Olives make beautiful shade trees, they look terrific in pots too, and if you want the great look of olive trees but aren’t all that keen on harvesting the fruit, there are now some low-fruiting varieties of olives available as well. For all the growing and care tips for backyard olives, make sure you get the May 2010 issue of ‘Burke’s Backyard’ magazine, available nationally wherever magazines are sold.
Tracy Rutherford’s olive and rosemary corn bread
As a special bonus for Don Burke’s 2UE listeners, we also have a recipe for olive and rosemary corn bread. This is the quickest and easiest bread of all to make – there’s no yeast – and it’s wonderful served with soups or any dish where there’s plenty of delicious sauce to mop up.
1 cup (175g) cornmeal (polenta)
1 cup (150g) self-raising flour
1/2 teaspoon salt
1 cup buttermilk
1 cup (145g) pitted olives, roughly chopped
1 tablespoon chopped rosemary
1. Heat the oven to 190°C. Lightly grease a 20cm spring-form tin. Combine the cornmeal, flour and salt in a large bowl.
2. Whisk the eggs and buttermilk together and add to the dry ingredients.
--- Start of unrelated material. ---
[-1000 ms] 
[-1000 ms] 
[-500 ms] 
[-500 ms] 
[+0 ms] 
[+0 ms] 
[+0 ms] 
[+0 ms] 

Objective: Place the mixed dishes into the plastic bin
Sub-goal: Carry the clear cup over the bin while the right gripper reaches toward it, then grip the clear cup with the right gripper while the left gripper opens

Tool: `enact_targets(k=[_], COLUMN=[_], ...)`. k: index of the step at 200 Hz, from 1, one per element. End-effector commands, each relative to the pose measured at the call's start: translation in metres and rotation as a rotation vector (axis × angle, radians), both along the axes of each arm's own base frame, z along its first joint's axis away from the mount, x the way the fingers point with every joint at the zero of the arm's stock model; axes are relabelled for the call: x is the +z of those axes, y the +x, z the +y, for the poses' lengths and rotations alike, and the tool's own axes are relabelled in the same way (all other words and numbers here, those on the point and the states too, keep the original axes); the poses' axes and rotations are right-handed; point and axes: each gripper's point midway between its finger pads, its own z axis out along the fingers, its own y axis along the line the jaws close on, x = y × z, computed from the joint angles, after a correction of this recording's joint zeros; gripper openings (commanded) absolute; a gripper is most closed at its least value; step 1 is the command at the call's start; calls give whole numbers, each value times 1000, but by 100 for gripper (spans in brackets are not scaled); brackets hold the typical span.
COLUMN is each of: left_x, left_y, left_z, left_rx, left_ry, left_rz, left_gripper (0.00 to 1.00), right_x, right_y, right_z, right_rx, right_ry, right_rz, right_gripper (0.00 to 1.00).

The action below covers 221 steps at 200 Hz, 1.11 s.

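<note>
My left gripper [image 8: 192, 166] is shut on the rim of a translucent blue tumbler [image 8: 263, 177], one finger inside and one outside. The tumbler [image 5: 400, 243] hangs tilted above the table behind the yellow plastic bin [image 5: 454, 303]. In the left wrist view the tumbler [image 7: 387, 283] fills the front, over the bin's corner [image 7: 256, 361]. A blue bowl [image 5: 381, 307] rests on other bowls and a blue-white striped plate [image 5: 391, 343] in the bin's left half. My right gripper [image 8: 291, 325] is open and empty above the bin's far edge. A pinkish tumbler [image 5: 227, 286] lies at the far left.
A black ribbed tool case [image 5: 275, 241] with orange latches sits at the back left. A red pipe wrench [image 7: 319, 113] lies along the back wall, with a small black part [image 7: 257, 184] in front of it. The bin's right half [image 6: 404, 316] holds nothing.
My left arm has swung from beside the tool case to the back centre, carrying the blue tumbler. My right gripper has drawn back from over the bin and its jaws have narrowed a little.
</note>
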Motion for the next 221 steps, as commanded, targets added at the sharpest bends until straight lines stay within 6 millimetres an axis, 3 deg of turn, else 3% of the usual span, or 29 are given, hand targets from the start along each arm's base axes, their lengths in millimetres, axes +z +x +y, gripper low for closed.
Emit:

Fold in gently until just combined. Fold in the olives and rosemary.
3. Bake for 30 minutes until risen, lightly browned and a skewer comes out clean when inserted into the centre of the bread.
4. Let the bread stand in the tin for 5 minutes, then release the sides of the tin and slide the bread from the base onto a wire rack. Serve warm or at room temperature. This bread is lovely as an accompaniment to soup, or to mop up the sauce in dishes such as any casserole, or osso buco.